Direito à saúde. O CNJ vem procedendo à contagem dos processos em andamento nos quais a pretensão do autor é a obtenção de vantagens que decorrem do fato de a Constituição Federal garantir a todos o direito à saúde. Até agora, foram contados os feitos em tramitação em 20 tribunais de nosso país, que chegou à marca de 112 mil processos. Estima-se que, considerando os 91 tribunais existentes, irá chegar-se a 500 mil demandas. Ótimo que a Constituição tenha assegurado o direito à saúde; ótimo que as pessoas estejam valendo-se do direito de demandar para buscar o reconhecimento de sua legítima pretensão; lamentável, porém, é que a Justiça não se tenha aparelhado para acolher esse contingente descomunal de demandas. É uma clara manifestação da deficiente estrutura do Judiciário, que não se preparou para fazer frente aos anseios decorrentes de novos direitos garantidos pela Constituição. Aí está só uma das tantas manifestações que sufocaram a nossa Justiça. Não se venha, então, a botar a culpa na legislação processual.

quinta-feira, 25 de novembro de 2010

PRESSA PERIGOSA. Imbuídos, com certeza, das melhores intenções e motivados pela predisposição em fazer célere a prestação da tutela jurisdicional, relatores de recursos em órgãos colegiados emitem decisão monocrática apreciando embargos de declaração oferecidos contra decisões do colegiado.

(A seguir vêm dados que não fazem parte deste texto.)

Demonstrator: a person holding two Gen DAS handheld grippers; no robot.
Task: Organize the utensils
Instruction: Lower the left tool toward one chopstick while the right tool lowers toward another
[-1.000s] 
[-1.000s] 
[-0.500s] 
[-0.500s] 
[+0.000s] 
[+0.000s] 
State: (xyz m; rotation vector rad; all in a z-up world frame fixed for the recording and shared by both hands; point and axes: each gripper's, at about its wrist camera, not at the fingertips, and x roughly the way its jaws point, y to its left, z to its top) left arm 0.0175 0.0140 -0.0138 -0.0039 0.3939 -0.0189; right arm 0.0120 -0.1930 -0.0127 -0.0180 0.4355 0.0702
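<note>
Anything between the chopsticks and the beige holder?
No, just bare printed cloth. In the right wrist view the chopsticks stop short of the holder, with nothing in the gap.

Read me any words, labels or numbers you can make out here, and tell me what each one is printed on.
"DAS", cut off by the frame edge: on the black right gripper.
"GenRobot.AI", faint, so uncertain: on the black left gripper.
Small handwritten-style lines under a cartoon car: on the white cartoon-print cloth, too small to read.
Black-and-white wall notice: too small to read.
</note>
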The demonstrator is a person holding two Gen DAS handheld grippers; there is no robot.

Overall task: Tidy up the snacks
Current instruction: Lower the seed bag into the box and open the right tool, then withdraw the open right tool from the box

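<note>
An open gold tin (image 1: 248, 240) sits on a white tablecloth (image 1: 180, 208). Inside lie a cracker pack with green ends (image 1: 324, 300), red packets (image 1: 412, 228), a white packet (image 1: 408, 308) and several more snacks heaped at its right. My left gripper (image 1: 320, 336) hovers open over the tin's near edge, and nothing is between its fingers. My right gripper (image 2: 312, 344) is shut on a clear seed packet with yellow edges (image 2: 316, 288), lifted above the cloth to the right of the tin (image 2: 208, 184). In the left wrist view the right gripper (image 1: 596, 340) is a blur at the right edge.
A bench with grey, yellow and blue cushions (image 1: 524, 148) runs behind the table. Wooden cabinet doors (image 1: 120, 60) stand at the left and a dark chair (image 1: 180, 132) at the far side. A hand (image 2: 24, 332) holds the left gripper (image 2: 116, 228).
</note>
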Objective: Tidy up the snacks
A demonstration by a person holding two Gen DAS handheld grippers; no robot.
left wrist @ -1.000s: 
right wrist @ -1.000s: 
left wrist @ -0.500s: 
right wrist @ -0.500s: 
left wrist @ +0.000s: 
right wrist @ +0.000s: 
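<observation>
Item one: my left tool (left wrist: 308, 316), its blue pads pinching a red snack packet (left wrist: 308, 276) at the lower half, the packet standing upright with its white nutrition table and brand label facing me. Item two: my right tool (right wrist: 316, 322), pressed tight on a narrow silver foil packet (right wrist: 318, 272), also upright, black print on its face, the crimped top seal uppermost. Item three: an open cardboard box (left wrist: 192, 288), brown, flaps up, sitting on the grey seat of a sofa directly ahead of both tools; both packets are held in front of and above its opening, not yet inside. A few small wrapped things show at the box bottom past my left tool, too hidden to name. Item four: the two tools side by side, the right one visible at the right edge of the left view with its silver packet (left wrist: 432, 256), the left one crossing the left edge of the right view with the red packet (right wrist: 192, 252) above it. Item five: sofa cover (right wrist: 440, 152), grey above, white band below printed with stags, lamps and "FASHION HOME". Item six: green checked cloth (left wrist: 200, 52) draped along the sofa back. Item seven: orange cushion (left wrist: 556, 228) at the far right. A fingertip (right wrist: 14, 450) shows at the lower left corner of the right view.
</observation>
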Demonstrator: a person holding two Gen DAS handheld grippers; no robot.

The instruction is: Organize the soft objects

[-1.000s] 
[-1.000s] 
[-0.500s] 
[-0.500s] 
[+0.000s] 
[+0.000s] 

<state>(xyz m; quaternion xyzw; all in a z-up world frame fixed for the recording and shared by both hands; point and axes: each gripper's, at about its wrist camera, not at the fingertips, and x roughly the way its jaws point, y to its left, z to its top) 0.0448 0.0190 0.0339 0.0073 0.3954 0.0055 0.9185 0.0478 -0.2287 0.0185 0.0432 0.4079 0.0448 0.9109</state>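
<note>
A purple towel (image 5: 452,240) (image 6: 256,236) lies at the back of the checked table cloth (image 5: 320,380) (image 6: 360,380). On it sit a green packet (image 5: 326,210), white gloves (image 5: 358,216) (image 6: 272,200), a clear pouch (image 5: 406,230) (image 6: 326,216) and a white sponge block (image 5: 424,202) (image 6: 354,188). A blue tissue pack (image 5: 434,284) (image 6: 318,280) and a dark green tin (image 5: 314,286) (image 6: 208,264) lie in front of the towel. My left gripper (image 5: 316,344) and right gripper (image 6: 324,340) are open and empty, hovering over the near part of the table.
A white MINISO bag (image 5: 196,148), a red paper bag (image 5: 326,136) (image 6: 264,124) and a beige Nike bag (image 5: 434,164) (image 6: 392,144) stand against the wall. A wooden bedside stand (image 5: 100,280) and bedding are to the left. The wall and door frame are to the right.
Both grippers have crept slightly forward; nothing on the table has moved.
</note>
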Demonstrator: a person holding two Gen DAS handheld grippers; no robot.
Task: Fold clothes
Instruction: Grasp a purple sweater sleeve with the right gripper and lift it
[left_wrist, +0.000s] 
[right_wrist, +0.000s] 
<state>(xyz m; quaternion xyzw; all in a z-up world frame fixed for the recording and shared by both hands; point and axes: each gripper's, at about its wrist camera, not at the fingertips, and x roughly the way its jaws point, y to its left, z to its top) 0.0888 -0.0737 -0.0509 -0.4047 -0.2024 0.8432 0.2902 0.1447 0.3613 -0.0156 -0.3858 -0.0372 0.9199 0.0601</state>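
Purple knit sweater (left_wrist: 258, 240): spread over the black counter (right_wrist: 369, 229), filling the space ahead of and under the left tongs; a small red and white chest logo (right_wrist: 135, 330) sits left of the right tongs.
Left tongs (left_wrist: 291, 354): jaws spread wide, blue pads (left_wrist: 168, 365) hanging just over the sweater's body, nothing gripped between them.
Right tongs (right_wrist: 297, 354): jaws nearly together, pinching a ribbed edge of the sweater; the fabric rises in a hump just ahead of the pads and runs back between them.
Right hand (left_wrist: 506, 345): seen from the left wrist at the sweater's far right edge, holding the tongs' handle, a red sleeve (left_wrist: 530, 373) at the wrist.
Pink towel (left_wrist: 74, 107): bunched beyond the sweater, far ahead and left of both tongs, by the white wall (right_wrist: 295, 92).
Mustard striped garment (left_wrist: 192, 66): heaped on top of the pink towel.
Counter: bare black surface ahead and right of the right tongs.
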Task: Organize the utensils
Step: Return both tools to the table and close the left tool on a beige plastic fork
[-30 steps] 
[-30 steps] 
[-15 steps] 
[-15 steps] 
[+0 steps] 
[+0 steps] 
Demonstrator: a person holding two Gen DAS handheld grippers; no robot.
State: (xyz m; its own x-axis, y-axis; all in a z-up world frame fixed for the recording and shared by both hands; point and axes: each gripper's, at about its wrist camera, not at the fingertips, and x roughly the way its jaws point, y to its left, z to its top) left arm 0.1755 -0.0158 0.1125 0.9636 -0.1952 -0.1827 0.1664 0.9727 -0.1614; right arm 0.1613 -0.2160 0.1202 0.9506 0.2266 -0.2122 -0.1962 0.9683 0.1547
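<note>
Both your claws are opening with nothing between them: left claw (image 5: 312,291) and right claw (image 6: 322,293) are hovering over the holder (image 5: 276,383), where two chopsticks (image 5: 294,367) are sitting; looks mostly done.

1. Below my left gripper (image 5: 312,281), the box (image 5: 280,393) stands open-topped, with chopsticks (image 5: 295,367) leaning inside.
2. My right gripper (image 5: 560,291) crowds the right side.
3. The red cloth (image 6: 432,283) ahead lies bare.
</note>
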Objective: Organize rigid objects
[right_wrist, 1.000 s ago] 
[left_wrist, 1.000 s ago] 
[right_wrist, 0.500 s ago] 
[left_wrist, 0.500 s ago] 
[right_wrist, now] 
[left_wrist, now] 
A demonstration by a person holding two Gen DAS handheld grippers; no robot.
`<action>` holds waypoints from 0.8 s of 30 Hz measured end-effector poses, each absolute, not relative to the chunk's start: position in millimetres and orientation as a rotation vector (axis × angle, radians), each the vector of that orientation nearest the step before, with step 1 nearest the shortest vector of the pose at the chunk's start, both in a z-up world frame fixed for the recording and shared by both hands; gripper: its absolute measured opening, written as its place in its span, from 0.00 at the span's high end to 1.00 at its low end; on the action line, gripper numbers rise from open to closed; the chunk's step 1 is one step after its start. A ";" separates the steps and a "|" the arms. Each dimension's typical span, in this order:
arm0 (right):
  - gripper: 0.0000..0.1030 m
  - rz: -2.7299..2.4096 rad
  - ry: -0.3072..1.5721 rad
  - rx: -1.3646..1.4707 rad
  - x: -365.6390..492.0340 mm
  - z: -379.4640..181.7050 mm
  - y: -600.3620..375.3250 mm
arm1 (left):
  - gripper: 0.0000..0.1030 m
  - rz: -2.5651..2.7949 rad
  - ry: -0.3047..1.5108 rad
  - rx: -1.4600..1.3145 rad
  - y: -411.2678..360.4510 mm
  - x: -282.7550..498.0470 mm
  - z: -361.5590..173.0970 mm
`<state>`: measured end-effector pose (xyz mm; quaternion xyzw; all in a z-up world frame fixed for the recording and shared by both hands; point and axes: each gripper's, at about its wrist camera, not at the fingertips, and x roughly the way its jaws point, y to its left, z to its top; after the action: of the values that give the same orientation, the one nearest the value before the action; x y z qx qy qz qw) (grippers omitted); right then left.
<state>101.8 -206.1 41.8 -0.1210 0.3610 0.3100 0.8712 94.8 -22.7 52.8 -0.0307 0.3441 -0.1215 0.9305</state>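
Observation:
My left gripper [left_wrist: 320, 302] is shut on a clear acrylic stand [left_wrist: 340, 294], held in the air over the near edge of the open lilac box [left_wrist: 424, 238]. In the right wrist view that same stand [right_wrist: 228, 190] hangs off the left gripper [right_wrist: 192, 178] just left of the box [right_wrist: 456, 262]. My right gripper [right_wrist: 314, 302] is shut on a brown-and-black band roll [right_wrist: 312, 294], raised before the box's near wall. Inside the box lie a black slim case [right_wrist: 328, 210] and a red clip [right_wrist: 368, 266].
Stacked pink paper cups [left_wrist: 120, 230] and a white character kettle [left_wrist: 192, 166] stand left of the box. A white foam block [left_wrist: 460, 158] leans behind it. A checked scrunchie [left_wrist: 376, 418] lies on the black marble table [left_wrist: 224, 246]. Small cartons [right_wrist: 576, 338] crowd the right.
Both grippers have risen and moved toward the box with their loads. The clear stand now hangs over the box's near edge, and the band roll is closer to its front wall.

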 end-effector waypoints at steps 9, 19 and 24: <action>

O Superior Tribunal de Justiça já proclamou a nulidade de pronunciamento desta ordem (AgRg nos EDcl no AgRg no Ag 1091437). Para firmar a nulidade, invoca JOSÉ CARLOS BARBOSA MOREIRA o teor do art. 537, fine, do CPC, que determina que, diante dos embargos, o relator os apresente à mesa, nada, pois, decidindo (cf. Comentários, 15ª edição, n. 366, p. 684). Por até mais do que isso, a nulidade se revela, de vez que se a vontade a ser aclarada é do órgão colegiado, não se tem como supri-la apenas com o entendimento do prolatador do voto que deu conteúdo àquela decisão. Além disso, a se abrigar tal proceder, não se faz possível a interposição de futuros recursos, pois cabíveis são apenas contra decisões finais de colegiado, o que não se terá.